Washington envoie un porte avion nucléaire face à l’Iran, dans l’espoir de faire tomber le régime sans pour autant faire la guerre. Donald Trump ne croit que dans les rapports de force, et laisse faire ses conseillers les plus « faucons ».

Le porte-avions US Abraham Lincoln et ses 80 avions de combat et bombardiers, deux fois la taille et la force de frappe du Charles de Gaulle, envoyé en direction de l’Iran (photo d’archive de 2004).
Le porte-avions US Abraham Lincoln et ses 80 avions de combat et bombardiers, deux fois la taille et la force de frappe du Charles de Gaulle, envoyé en direction de l’Iran (photo d’archive de 2004). © AFP / SAMANTHA SIN / AFP

En mars dernier, le Washington Post rapportait que Donald Trump, sur le ton de l’ironie, avait recommandé à son Conseiller à la sécurité nationale, John Bolton, de "ne pas déclencher de guerre"... 

Mais cet étrange président qui veut à tout prix désengager les États-Unis des deux longues guerres dont il a hérité, l’une au Moyen Orient, l’autre en Afghanistan, laisse une partie de son administration jouer dangereusement avec le feu dans deux pays-cibles, le Venezuela et l’Iran.

Les États-Unis étaient étroitement associés à la tentative de coup de force qui a échoué la semaine dernière à Caracas ; et cette semaine, c’est le tour de l’Iran. Pas vraiment des régimes sympathiques, mais c'est le même président qui qualifie le dictateur nord-coréen d'"ami"...

John Bolton a annoncé que les États-Unis envoyaient un groupe aéronaval conduit par le puissant porte-avions Abraham Lincoln, à la suite de menaces iraniennes non précisées. « Les États-Unis ne cherchent pas la guerre avec le régime iranien, mais nous sommes prêts à répondre à toute attaque », a-t-il déclaré.

L’administration américaine est convaincue qu’elle peut parvenir à faire tomber le régime iranien sans lui faire directement la guerre. Les sanctions pétrolières sont en train d’être renforcées, privant Téhéran de sa principale source de revenus.

Washington pousse l’Iran à la faute, et ça semble marcher. La désignation le mois dernier par Donald Trump des Gardiens de la révolution, le fer de lance du régime, comme organisation terroriste, a renforcé l’influence de ceux-ci à Téhéran, au détriment des réformateurs qui soutenaient l’ouverture au monde.

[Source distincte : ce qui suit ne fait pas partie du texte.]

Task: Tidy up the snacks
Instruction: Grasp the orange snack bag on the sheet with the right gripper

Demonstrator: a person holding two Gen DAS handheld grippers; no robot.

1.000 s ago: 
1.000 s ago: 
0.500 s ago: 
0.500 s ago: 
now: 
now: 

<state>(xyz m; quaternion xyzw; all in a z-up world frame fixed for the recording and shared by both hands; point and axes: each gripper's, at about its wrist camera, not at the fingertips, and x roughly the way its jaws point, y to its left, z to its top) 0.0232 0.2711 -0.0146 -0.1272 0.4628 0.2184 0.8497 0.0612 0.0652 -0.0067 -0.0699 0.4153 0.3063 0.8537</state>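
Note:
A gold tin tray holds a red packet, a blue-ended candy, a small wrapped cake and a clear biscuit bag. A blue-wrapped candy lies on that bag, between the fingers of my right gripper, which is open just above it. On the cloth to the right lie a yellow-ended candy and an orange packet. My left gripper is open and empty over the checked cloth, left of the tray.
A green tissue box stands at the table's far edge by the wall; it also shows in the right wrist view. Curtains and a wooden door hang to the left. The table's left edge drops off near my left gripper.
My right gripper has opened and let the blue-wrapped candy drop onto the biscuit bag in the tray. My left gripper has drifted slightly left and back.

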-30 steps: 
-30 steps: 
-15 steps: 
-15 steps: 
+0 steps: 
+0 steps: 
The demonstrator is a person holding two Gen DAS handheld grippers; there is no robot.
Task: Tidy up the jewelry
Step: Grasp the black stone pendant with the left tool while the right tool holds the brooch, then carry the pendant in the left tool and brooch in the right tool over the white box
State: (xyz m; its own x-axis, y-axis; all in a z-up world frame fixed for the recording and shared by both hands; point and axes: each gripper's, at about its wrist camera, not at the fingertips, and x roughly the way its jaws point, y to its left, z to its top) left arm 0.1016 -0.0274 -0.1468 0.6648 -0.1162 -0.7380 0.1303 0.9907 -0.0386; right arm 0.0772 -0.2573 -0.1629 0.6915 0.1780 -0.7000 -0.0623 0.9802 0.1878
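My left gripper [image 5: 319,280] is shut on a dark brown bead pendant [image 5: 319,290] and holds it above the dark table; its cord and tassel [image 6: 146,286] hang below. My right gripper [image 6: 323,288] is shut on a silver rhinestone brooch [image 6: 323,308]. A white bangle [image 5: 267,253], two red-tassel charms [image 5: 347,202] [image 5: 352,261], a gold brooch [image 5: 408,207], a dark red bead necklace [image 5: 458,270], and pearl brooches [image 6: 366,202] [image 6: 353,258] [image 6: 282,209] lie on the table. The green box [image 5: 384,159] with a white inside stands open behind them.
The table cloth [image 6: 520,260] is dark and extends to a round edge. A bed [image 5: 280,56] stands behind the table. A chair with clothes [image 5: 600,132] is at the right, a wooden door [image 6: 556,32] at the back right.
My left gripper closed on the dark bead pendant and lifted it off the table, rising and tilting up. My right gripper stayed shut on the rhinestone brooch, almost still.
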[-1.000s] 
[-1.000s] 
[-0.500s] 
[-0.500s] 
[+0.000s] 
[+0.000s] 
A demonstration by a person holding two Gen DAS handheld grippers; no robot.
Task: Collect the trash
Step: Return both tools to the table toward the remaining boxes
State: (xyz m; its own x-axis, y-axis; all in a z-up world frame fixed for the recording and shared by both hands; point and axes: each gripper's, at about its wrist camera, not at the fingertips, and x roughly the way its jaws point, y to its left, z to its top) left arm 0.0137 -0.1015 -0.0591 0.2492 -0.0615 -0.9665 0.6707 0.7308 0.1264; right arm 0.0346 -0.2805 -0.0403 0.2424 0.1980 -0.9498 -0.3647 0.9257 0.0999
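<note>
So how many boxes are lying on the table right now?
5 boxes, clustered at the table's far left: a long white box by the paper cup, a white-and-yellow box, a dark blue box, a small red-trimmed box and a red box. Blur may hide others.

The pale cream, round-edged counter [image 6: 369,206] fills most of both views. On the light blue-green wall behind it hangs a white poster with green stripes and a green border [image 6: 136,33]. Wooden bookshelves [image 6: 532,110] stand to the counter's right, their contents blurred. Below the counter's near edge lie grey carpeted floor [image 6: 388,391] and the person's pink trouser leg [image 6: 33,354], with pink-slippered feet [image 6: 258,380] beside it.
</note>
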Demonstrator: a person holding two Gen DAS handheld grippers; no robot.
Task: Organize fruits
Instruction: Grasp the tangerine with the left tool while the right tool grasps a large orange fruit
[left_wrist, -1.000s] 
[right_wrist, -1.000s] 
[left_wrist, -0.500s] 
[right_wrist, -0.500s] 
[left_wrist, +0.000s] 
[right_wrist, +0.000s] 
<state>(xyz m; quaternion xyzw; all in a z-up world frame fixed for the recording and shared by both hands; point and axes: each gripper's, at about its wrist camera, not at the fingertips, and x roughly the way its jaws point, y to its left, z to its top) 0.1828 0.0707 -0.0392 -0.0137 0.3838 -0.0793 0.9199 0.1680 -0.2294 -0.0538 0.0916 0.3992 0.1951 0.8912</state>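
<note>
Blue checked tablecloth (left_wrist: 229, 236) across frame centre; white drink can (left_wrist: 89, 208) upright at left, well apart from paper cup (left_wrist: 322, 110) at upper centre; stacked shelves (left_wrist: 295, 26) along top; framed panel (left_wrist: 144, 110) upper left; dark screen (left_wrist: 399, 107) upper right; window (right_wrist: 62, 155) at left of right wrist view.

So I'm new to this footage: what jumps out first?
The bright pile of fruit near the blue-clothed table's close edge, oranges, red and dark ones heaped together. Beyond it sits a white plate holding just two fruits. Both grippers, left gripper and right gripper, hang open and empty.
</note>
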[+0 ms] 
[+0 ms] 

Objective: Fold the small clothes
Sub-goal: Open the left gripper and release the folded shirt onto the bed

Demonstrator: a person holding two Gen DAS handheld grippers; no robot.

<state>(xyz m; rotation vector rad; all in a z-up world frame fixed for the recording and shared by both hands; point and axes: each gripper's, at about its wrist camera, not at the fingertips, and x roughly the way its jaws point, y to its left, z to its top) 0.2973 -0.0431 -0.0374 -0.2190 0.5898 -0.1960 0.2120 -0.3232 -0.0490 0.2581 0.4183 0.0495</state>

Hier, l’agence officielle iranienne a annoncé que Téhéran allait reprendre une partie de ses activités nucléaires interrompues depuis 2015. L’annonce pourrait être faite dès demain, à l’occasion du premier anniversaire de la décision américaine de se retirer de l’accord international. Une victoire pour les durs du régime qui souhaitaient riposter à l’hostilité américaine.

L’accord nucléaire est clairement menacé dans le face à face qui prend forme entre les durs du régime iranien et les « faucons » de l’administration américaine ; le reste du monde y assiste impuissant.

De fait, Donald Trump n’aime pas le carcan que lui impose le multilatéralisme. Il ne croit qu’aux rapports de force, un retour au monde d’avant le système international patiemment tissé depuis 1945. C’est ce qui se jouera dans les prochains jours et semaines au large des côtes iraniennes comme dans les rues de Caracas.

Il partage ce refus avec Vladimir Poutine, qui s’est affranchi de toute règle en Ukraine comme en Syrie où l’aviation russe pilonne actuellement l’enclave d’Idlib. Plusieurs hôpitaux auraient été touchés.

Les Européens, qui défendent le multilatéralisme, sont bien démunis face à ces manœuvres guerrières. Ca devrait être l’un des grands enjeux des prochaines élections européennes ; mais l’Europe s’enfonce dans son incapacité à prendre son destin en mains, laissant les John Bolton de ce monde à la manœuvre tant qu’on les laisse faire.